Activity:
List every line below containing "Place".

----------------------------------------

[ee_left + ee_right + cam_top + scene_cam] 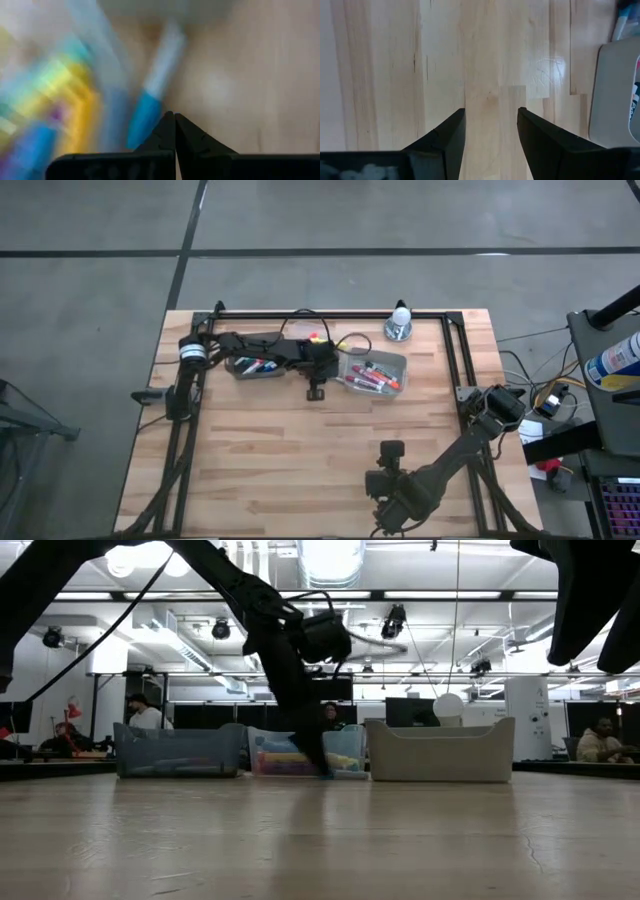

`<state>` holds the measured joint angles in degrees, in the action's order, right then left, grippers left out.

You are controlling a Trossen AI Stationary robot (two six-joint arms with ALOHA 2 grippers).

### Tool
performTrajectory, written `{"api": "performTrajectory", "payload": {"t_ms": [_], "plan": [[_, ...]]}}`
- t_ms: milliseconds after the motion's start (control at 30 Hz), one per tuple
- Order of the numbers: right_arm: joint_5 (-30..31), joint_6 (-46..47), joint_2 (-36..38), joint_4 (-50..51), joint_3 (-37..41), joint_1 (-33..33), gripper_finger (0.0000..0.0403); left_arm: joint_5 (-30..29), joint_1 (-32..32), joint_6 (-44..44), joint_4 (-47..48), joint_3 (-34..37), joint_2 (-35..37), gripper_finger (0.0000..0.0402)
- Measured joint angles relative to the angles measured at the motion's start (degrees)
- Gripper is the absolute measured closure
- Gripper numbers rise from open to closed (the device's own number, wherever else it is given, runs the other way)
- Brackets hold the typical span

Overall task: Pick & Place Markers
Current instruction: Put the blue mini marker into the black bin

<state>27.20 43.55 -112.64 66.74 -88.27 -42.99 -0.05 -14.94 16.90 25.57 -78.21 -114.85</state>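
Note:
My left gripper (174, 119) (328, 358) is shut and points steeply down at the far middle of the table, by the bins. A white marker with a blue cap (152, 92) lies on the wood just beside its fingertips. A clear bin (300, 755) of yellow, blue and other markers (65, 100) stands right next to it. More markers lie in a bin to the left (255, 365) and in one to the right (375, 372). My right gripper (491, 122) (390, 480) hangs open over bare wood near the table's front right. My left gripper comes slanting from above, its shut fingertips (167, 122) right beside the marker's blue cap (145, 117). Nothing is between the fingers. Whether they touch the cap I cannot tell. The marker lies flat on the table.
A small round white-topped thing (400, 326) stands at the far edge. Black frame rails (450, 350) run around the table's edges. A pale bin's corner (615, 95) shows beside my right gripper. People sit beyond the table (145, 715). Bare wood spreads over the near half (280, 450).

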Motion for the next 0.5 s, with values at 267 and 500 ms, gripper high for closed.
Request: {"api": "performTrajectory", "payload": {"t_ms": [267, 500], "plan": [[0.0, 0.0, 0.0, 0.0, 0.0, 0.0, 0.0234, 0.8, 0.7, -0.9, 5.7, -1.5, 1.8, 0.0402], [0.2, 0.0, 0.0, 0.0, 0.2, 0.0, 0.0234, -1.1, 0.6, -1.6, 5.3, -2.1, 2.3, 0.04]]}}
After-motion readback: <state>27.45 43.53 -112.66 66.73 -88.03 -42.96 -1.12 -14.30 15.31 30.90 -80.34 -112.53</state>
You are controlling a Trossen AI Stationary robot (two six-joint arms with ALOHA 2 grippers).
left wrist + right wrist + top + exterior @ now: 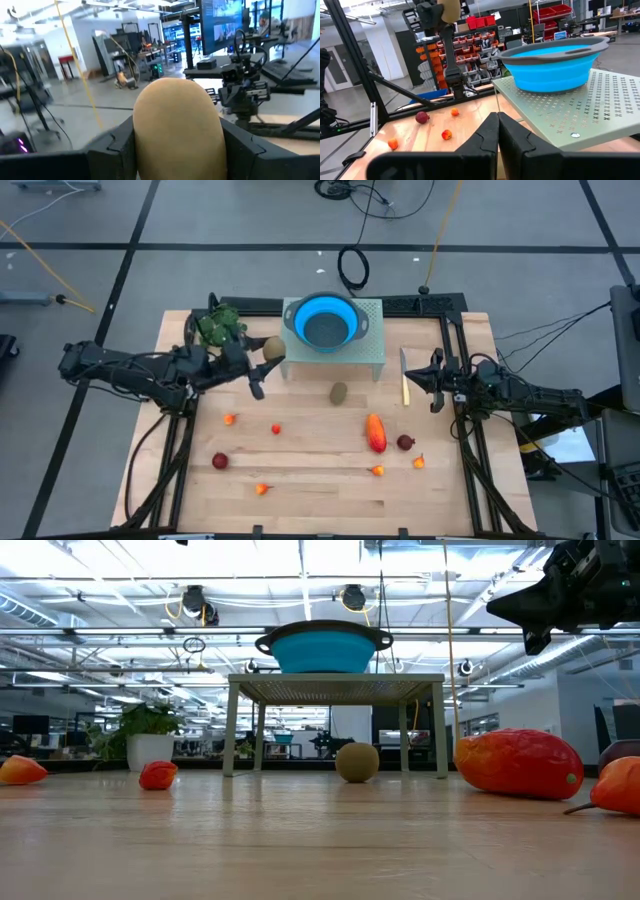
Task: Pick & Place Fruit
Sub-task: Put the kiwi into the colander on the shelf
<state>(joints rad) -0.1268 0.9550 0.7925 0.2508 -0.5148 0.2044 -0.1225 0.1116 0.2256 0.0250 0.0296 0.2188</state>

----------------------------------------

Solution to the exercise:
Overall task: Pick & Place Markers
Task: Pick & Place Fruit

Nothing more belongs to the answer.